I swear, anything from the deluded mind of Andy Samberg is somehow comedic gold. Maybe it's just my acute love of jewish men talking, but I am all over anything he and his crew does. If you have a few free moments to yourself and enjoy laughing check out: thelonelyisland.com. Andy, Akiva Schaffer and Jorma Taccone are too much. They remind me of the awkward nerdy guys I wish I had hung out with in highschool...though, my highschool had no boys....

Also, Justin Timberlake is really hilarious. I used to love him simply because...well...he is Justin Timberlake. That faux-jheri curl thing he had going on set my eight-year old heart afire back in the day to the point that I didn't even know what to do with myself. I shamelessly shelled out a hundred dollars to see the futuresex loveshow (over-the-top, misguided, sexist dissapointment of a concert...) a year or two ago because I was nostalgic. But even I cringed when it was announced that he would do his first SNL episode....he was a musician, just a suave, pretty faced, machine programmed to "OOoo" and turn on that sexy falsetto romancy voice that screams "BED ME" at specific intervals to make dEm laDiiEz gO WiiLD. I was pleasantly surprised when I found that my boo (forgive me) had some chops, and am always delighted at his subsequent SNL appearances. I guess the Mickey Mouse Club taught that boy well.


Beyonce didn't do too badly either(apparently she's terrible to work with, forgets lines a lot) though, she didn't have to do much more than be herself and look cute. And dayum, she's got some killer legs. I'm no prolific Beyonce' follower, but I am in love with "If I Were a Boy". Also, I see she is rockin' an all black female band these days? Has that always been the case? Kudos kudos kudos. It's not entirely revolutionary, but it's just something I noticed and have to give girlfrennn (or her record label) credit where credit is due. "Single Ladies" is real catchy, it makes me want to wear my "Strong, Smart, Bold" Girl's inc shirt and shout lyrics from a rooftop...kind of (there are some things a little wonky in her logic in that song, but it's relate-able, so that's a step in the right direction). It's funny though, her voice sounds a little Rihanna-esque at one point.

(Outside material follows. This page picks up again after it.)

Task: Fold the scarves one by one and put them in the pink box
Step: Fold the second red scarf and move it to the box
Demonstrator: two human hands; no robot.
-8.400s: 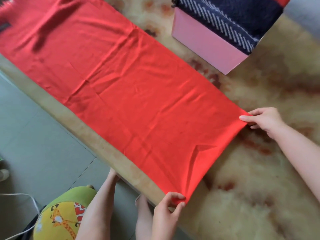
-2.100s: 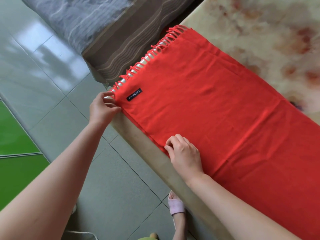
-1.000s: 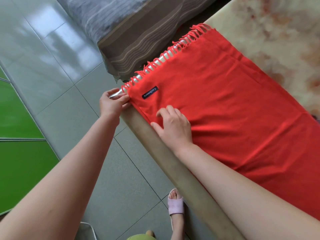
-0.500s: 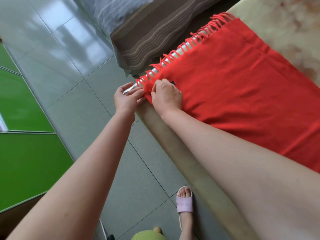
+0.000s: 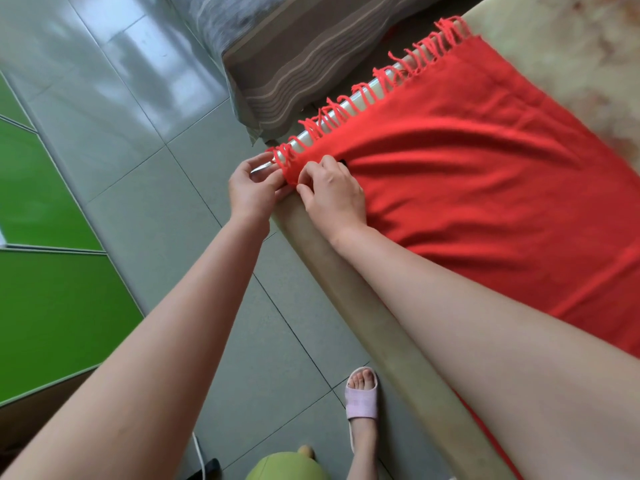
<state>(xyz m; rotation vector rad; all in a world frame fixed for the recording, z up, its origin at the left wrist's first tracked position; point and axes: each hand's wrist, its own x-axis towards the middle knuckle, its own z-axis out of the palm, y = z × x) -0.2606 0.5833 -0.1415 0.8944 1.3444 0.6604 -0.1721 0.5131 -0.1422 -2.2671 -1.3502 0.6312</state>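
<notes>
A red scarf (image 5: 485,188) with a fringed end lies flat along the table (image 5: 363,296), its fringe hanging over the far left edge. Both hands meet at the scarf's near left corner. My left hand (image 5: 254,190) pinches the corner from off the table's edge. My right hand (image 5: 334,195) pinches the cloth right beside it, and creases fan out from there. A small black label is mostly hidden under my right hand. The pink box is out of view.
A grey and brown striped cushion (image 5: 284,53) stands just beyond the table's end. Grey floor tiles (image 5: 145,133) and a green panel (image 5: 45,289) lie to the left. My foot in a pink slipper (image 5: 362,400) stands by the table edge.
My right hand slid left along the scarf's near edge to the corner, where it now bunches the cloth beside my left hand. The view drew closer to the corner.
</notes>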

That's all I've got for ya for now...

Wednesday, November 19, 2008

New venue, Same old melodramatic psuedo-existential dribble drabble....

I hail from the land of LiveJournal, but I felt like I needed a fresh start in order to come up with new things to complain about//pretend to be an expert about.

I'm Michelle, an eighteen year old college freshman. In typical prolonged-adolescence fashion, I have no idea where I will be in four years or even next year and that very thought both terrifies and confuses me. And I've got a great back up plan with my best girlfrennn that if things don't work out for us in the marriage department by age 33, we will at least temporarily move in together and invest in more cats than it's legal to possess.

Random Smorgasbord of Miscellaneous "Back-Pocket" Information:

I almost always miss the boat.

I can't stop listening to "Stars and Sons" by Broken Social Scene lately.
And I'm hopelessly addicted to trashy television (degrassi....everything else on t.v....) and black sitcoms from past years (cosby show, steve harvey show, a different world...oh dear god yes).
I also watch substantial programming...but who doesn't?

Also, say: "Spring Awakening" to me. Honestly, just say it. I will probably begin to emit an odd whirring sound of sorts indicating immense uncontainable excitement. I love that shit more than a morbidly obese kid fiends devil's food cake.

I'm pretty introverted, but not unfriendly. It's something I'm working on.
And I'd honest to god just sit back and observe everything forever if you let me. My main goal in life is to amass as much knowledge (useless and useful alike) and sage wisdom as humanly possible, and if I'm lucky...a little more than that.

My main existential crisis:

I don't love anything enough to hone it.not well aqquainted with anything enough to own it. Now would be the time to take action.


Anyhoo, just talk to me. I'm not this boring all the time, really!